- _Task description_
Reproduce the listing below exactly, minus its pictures.

Start of Block

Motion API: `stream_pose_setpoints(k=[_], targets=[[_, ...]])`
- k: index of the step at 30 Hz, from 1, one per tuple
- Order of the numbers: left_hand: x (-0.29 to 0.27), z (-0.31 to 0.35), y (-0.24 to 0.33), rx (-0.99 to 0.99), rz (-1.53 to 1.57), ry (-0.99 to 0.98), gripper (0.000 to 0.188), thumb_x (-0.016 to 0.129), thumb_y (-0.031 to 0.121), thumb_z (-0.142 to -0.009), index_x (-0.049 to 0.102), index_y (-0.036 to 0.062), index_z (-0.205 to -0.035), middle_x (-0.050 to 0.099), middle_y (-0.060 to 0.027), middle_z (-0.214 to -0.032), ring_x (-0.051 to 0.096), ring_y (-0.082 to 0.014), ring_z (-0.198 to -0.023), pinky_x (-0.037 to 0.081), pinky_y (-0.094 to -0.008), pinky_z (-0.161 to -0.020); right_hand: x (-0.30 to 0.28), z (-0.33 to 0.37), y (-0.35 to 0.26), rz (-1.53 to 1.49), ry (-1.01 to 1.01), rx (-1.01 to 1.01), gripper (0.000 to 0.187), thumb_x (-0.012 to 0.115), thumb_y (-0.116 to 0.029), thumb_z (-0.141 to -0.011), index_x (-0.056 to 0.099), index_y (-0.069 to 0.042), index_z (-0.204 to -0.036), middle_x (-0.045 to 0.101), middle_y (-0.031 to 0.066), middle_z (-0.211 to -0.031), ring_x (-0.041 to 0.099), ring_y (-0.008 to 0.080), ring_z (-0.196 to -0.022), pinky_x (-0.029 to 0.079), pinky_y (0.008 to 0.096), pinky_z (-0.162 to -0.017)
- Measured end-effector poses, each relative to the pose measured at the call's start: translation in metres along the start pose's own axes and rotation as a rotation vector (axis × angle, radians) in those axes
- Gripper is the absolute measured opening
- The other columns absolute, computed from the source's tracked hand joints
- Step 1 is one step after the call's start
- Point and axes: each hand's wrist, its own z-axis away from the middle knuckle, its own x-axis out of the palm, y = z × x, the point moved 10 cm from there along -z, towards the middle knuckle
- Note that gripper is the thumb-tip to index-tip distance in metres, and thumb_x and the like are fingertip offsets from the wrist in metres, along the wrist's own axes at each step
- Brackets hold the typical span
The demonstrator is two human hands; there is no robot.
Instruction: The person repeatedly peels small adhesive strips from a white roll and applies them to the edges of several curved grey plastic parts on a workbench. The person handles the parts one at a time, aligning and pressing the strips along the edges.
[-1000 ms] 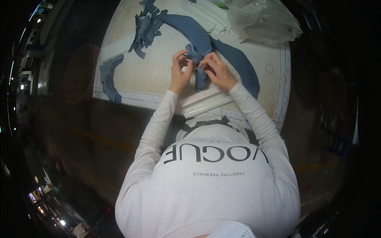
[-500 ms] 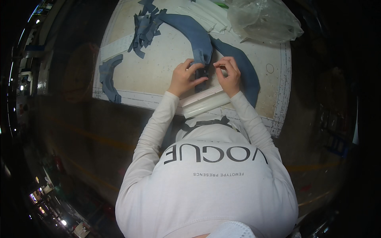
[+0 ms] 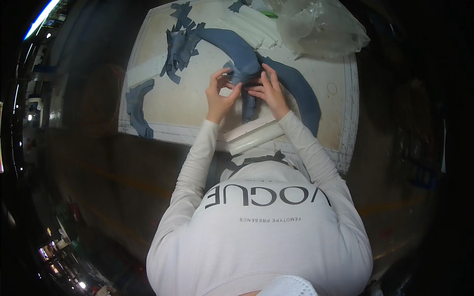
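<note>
- I have both bare hands over the table [image 3: 170,106], close together, at the near end of a long, curved blue cloth [image 3: 232,45].
- My left hand [image 3: 220,97] has its thumb and finger bent in close, and they hold the end of that cloth.
- My right hand [image 3: 269,93] is on the other side of the same end, with its fingers curled; I can't tell if they pinch the cloth.
- The far end of the curved cloth lies by a messy pile of blue scraps [image 3: 180,52].
- Just below my fingers I see some small blue strips [image 3: 248,107].
- A second curved blue piece [image 3: 302,91] lies to the right, and a short bent one [image 3: 138,109] is well apart at the left edge.
- A shiny white roll [image 3: 254,138] lies near me.
- At the far side I see thin white strips [image 3: 252,30] and a see-through bag [image 3: 321,29].
</note>
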Motion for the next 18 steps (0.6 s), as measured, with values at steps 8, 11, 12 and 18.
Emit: stream_pose_setpoints(k=[8, 11, 12, 18], targets=[[0.003, 0.006, -0.047, -0.651, 0.357, -0.076, 0.07, 0.057, 0.022, -0.099, 0.012, 0.0077, -0.152, 0.068, -0.0168, -0.101, 0.067, -0.0175, -0.086, 0.055, -0.0318, -0.081, 0.009, -0.024, -0.02, 0.417, 0.022, -0.149, 0.06, 0.064, -0.002, -0.088, 0.042, -0.006, -0.144, 0.053, 0.0156, -0.134, 0.06, 0.017, -0.108, 0.051, 0.0283, -0.086], [0.034, -0.002, -0.059, -0.777, 0.751, -0.076, 0.079, 0.061, 0.015, -0.096, 0.008, 0.0164, -0.154, 0.067, -0.0115, -0.094, 0.066, -0.0166, -0.085, 0.053, -0.0327, -0.086, 0.015, -0.012, -0.039, 0.228, -0.065, -0.096, 0.056, 0.061, 0.002, -0.088, 0.045, -0.002, -0.142, 0.052, 0.0141, -0.136, 0.062, 0.0155, -0.105, 0.051, 0.0265, -0.085], [0.036, -0.011, -0.066, -0.788, 0.705, -0.056, 0.08, 0.061, 0.013, -0.095, 0.008, 0.0186, -0.154, 0.066, -0.0093, -0.092, 0.065, -0.0154, -0.082, 0.053, -0.0321, -0.085, 0.016, -0.005, -0.047, 0.239, -0.08, -0.084, 0.056, 0.059, 0.003, -0.089, 0.043, -0.001, -0.143, 0.05, 0.014, -0.138, 0.061, 0.0146, -0.106, 0.05, 0.0254, -0.087], [0.04, -0.075, -0.082, -0.664, 0.546, 0.068, 0.075, 0.059, -0.003, -0.089, 0.024, 0.021, -0.151, 0.057, -0.0033, -0.092, 0.061, -0.0112, -0.085, 0.054, -0.0287, -0.072, -0.007, 0.055, -0.107, 0.371, -0.151, -0.259, 0.057, 0.05, 0.009, -0.089, 0.041, 0.001, -0.145, 0.045, 0.011, -0.145, 0.052, 0.0154, -0.123, 0.04, 0.0258, -0.104]])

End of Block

- _Solution for this exercise_
Motion API: `stream_pose_setpoints(k=[_], targets=[[_, ...]])`
- k: index of the step at 30 Hz, from 1, one per tuple
- Order of the numbers: left_hand: x (-0.29 to 0.27), z (-0.31 to 0.35), y (-0.24 to 0.33), rx (-0.99 to 0.99), rz (-1.53 to 1.57), ry (-0.99 to 0.98), gripper (0.000 to 0.188), thumb_x (-0.016 to 0.129), thumb_y (-0.031 to 0.121), thumb_z (-0.142 to -0.009), index_x (-0.049 to 0.102), index_y (-0.036 to 0.062), index_z (-0.205 to -0.035), middle_x (-0.050 to 0.099), middle_y (-0.060 to 0.027), middle_z (-0.214 to -0.032), ring_x (-0.051 to 0.096), ring_y (-0.082 to 0.014), ring_z (-0.198 to -0.023), pinky_x (-0.037 to 0.081), pinky_y (-0.094 to -0.008), pinky_z (-0.161 to -0.020); right_hand: x (-0.30 to 0.28), z (-0.33 to 0.37), y (-0.35 to 0.26), rz (-1.53 to 1.49), ry (-1.01 to 1.01), rx (-1.01 to 1.01), gripper (0.000 to 0.187), thumb_x (-0.012 to 0.115), thumb_y (-0.116 to 0.029), thumb_z (-0.141 to -0.011), index_x (-0.056 to 0.099), index_y (-0.069 to 0.042), index_z (-0.204 to -0.036), middle_x (-0.045 to 0.101), middle_y (-0.031 to 0.066), middle_z (-0.211 to -0.031), ring_x (-0.041 to 0.099), ring_y (-0.008 to 0.080), ring_z (-0.196 to -0.022), pinky_x (-0.029 to 0.079), pinky_y (0.008 to 0.096), pinky_z (-0.162 to -0.017)
- Measured end-effector poses, each relative to the pose measured at the call's start: translation in metres along the start pose's own axes and rotation as a rotation vector (axis × angle, radians) in those axes
- Gripper is the absolute measured opening
- The other columns absolute, computed from the source's tracked hand joints
- Step 1 is one step after the call's start
- Point and axes: each hand's wrist, its own z-axis away from the middle knuckle, its own x-axis out of the palm, y = z × x, the point moved 10 cm from there along -z, towards the middle knuckle
- Note that gripper is the thumb-tip to index-tip distance in metres, and thumb_x and the like are fingertip offsets from the wrist in metres, along the wrist's own axes at each step
- Brackets hold the typical span
The demonstrator is two human hands; there is no robot.
Instruction: The person repeatedly peels small adhesive strips from a white roll and applies them to the edges of several curved grey plastic parts on a workbench. The person handles the parts one at a time, aligning and pressing the strips along the edges.
[-1000 ms] 
[-500 ms] 
[+0 ms] 
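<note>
- I have both bare hands over the table [image 3: 170,106], close together, at the near end of a long, curved blue cloth [image 3: 232,45].
- My left hand [image 3: 220,97] has its thumb and finger bent in close, and they hold the end of that cloth.
- My right hand [image 3: 269,93] is on the other side of the same end, with its fingers curled; I can't tell if they pinch the cloth.
- The far end of the curved cloth lies by a messy pile of blue scraps [image 3: 180,52].
- Just below my fingers I see some small blue strips [image 3: 248,107].
- A second curved blue piece [image 3: 302,91] lies to the right, and a short bent one [image 3: 138,109] is well apart at the left edge.
- A shiny white roll [image 3: 254,138] lies near me.
- At the far side I see thin white strips [image 3: 252,30] and a see-through bag [image 3: 321,29].
</note>
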Motion for the next 18 steps (0.6 s), as measured, with values at steps 8, 11, 12 and 18.
Emit: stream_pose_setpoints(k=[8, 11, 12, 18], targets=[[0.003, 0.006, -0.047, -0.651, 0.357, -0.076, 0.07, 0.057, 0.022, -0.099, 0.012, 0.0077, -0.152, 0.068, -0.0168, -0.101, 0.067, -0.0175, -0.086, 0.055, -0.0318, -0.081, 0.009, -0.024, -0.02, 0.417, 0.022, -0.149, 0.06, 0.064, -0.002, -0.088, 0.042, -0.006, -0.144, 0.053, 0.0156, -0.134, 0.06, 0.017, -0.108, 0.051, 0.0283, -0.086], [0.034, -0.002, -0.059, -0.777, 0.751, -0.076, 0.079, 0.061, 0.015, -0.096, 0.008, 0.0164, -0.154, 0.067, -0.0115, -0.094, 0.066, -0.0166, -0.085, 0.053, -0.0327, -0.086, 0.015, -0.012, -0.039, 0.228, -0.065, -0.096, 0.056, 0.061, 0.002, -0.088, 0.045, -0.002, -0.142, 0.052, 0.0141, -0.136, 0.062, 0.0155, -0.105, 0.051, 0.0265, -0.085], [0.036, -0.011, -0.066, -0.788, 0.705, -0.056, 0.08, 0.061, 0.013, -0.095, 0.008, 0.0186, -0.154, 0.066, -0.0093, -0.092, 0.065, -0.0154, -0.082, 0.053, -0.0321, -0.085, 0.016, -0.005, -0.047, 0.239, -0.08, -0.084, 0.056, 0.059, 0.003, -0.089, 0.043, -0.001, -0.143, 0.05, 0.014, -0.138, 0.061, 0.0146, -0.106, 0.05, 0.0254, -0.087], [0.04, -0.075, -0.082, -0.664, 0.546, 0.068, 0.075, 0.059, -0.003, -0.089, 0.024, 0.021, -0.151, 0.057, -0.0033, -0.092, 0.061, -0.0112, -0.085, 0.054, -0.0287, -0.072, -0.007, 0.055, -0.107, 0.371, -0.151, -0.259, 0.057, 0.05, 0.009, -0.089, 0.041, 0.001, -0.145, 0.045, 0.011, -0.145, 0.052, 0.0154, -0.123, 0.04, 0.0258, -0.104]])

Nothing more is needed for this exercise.